With popular fiction finally getting more recognition and now turing into major motion pictures, it makes me wonder the effects it has on young female adults. I would like to believe that people still use novels as a tool for using their imagination, I wonder if young adults read these types of books with the outlook that they need to change who they are in order for them to get their way. Like mentioned earlier, women have been viewed as sexual objects and it has been under the impression, if you look a specific way it’s more likely than not you can use that to get what you want. But I believe that it’s being taken another step further by informing women that it’s okay to use ALL measures of a woman’s essence to get what you want. Whether it’s murder or a man, manipulation and pulling the “crazy” card is okay because it’s expected.
While doing some extra research, I learned that like most best selling novels these day, Gone Girl is being turned into a major motion picture. I won’t deny that I won’t go see it, but for me, novels are a way to use my creativity and try and tap into what the author wants us to see. It’s as if I’ve created the movie I want to see in my mind. Considering literacy and the notion of WANTING to read has shifted dramatically over the years, most young females will be seeing the movie rather than reading it. With physical imagery taking over, I feel as though this is just reassuring women it’s okay to have a multi level personality. That it’s just the norm.
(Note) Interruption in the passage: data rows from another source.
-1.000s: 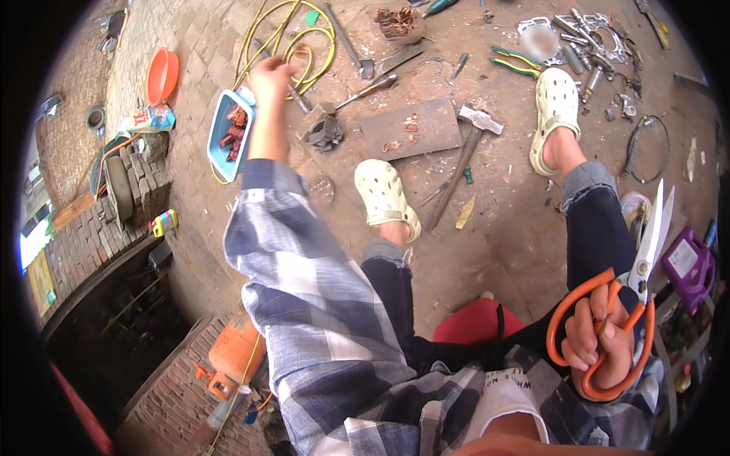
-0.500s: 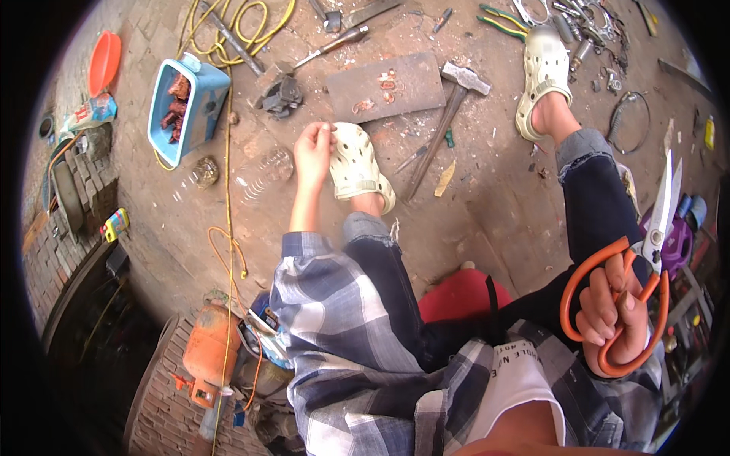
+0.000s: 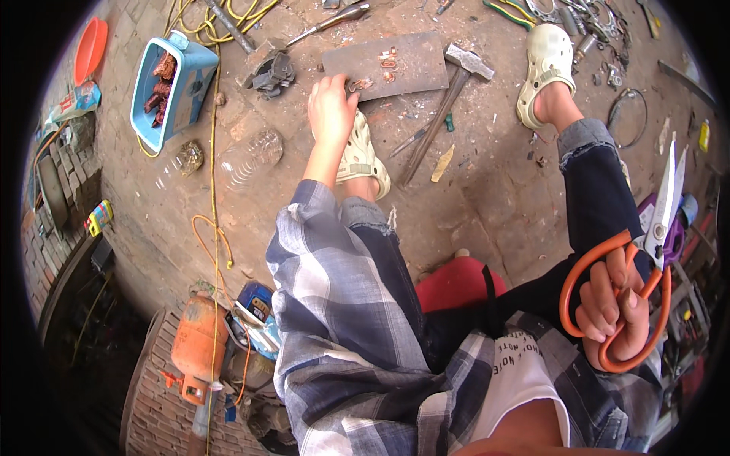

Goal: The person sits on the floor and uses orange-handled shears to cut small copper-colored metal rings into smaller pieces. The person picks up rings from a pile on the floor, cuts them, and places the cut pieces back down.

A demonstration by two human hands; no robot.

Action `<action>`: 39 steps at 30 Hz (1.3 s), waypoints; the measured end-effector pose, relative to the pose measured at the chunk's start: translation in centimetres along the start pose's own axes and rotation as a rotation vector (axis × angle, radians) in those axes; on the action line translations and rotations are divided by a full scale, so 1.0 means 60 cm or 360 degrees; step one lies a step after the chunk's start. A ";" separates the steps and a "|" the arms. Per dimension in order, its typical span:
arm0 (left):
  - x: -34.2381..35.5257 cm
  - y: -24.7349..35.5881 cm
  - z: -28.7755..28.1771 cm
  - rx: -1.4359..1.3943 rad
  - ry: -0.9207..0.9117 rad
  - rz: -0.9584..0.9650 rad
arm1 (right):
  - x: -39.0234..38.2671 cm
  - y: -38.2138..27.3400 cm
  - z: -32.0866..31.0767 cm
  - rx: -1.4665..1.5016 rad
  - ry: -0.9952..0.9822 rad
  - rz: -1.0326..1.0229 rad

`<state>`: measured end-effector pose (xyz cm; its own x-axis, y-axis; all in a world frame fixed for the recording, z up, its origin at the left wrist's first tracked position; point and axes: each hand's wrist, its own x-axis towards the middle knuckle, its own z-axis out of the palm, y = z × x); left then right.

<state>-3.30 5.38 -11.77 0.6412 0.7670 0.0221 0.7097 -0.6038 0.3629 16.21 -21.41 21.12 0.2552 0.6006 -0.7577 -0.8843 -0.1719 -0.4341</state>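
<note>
My left hand (image 3: pixel 332 110) reaches down over the toe of my left clog (image 3: pixel 360 156), beside the left edge of a flat metal plate (image 3: pixel 422 72). Its thumb stands apart from the fingers, and nothing shows in it; the fingertips are partly hidden. Small curled copper pieces (image 3: pixel 389 64) lie on that plate, a few of them close to the thumb. At the right, my right hand (image 3: pixel 612 311) is closed around the orange loop handles of a big pair of scissors (image 3: pixel 664 205). Their blades point up and away from me, slightly parted.
A hammer (image 3: pixel 456 99) lies right of the plate. Left stand a blue bucket (image 3: pixel 194 83) with copper bundles and a clear plastic bottle (image 3: pixel 255 156). A yellow hose (image 3: pixel 215 137) crosses the floor near an orange gas cylinder (image 3: pixel 198 338). Metal parts (image 3: pixel 589 38) lie far right.
My left hand has moved forward and slightly right, from the side of the left clog to the plate's left edge, its thumb now apart from the fingers. The right hand keeps the scissors.
</note>
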 end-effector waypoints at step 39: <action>0.017 0.095 -0.123 -0.3106 -0.0624 -0.1237 | 0.002 -0.007 -0.025 0.0037 -0.0075 -0.0038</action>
<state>-0.76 4.33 -2.78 0.6368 0.4570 -0.6209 -0.1770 0.8705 0.4591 17.20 -22.42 20.49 0.2584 0.6405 -0.7232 -0.8870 -0.1392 -0.4402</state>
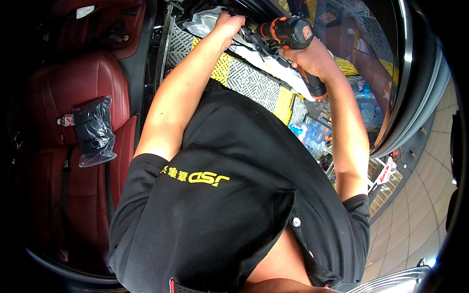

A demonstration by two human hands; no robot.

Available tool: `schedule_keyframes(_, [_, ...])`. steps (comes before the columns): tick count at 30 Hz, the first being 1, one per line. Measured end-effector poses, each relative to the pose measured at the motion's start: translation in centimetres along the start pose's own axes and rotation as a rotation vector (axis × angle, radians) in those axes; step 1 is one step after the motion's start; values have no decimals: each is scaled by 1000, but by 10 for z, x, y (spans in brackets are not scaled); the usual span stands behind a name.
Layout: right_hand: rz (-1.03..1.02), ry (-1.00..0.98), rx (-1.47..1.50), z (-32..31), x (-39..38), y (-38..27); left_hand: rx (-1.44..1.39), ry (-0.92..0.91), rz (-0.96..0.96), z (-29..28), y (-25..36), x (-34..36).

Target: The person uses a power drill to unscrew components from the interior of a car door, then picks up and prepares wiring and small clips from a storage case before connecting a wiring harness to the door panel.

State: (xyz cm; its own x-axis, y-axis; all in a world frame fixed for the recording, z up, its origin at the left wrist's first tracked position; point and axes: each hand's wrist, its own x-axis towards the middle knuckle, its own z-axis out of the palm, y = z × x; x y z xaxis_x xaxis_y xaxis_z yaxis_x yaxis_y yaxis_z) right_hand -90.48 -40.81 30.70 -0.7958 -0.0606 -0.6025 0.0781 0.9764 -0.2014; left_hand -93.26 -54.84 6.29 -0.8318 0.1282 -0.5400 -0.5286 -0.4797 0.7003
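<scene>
A black-and-orange cordless drill [287, 32] is at the upper right of centre, in the right hand [309, 57], whose fingers are wrapped round its handle; the long axis of its body runs nearly level across the view, the nose pointing left toward the left hand [227, 28] and the rounded rear end facing right; its handle slants down and rightward to the base beside the right wrist; the left hand is bent, fingers partly curled, at the silvery sheet [203, 20] along the top edge, though whether it grips anything I cannot tell; a long white panel [288, 73] slopes down to the right below the drill; beneath lies a grey-and-yellow grated floor [251, 73]; the person's black shirt [229, 146] fills the middle, bare forearms reaching up on either side; to the left, a dark red car seat [100, 80] carries a black plastic bag [95, 132], with a small bottle [65, 120] just beside the bag; blue-tinted bottles [312, 134] stand near the right forearm; pale floor tiles [420, 195] curve away at the far right.
</scene>
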Motion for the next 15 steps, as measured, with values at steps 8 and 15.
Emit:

A good author can take it’s reader into the mind set of each character. Where the visual needs are only needed by them. The description they use, showing instead of telling, getting into the minds of each character is all they need. Once the reader is hooked, it’s almost as they become the character. In that moment, the reader takes on the characteristics that the character might posses. For instance, Amy in Gone Girl had a very kind, mischievous way about her. While the reader won’t go out and create a fictitious murder (hopefully not), he or she might take personality cues from her knowing she can use them later on if she’s ever in a bind.
Our culture has painted many stereotypes for women which makes it difficult for females around the world understand it’s okay to be who they are emotionally and physically. With the impact of all literature, we see women still struggle to find a place in the world; even in thriller novels. With manipulation being the main source of how young women “get away with murder” it’s reassuring females that by using the complexity of the mind, they can not only use their bodies to get their way but also by using the mind. This also warns men to be on guard; they’re coming for you in more ways that one. I love non-fiction novels and they will continue to play a strong role in my life, but because of this, has this created a conflict of personality in me? Is this why depression and personality disorders are more common in women than men? The importance of literature should be consistently encouraged, but how do we make the shift in depicting women as a strong individual that doesn’t need to be saved or using her “womanly ways” against the world?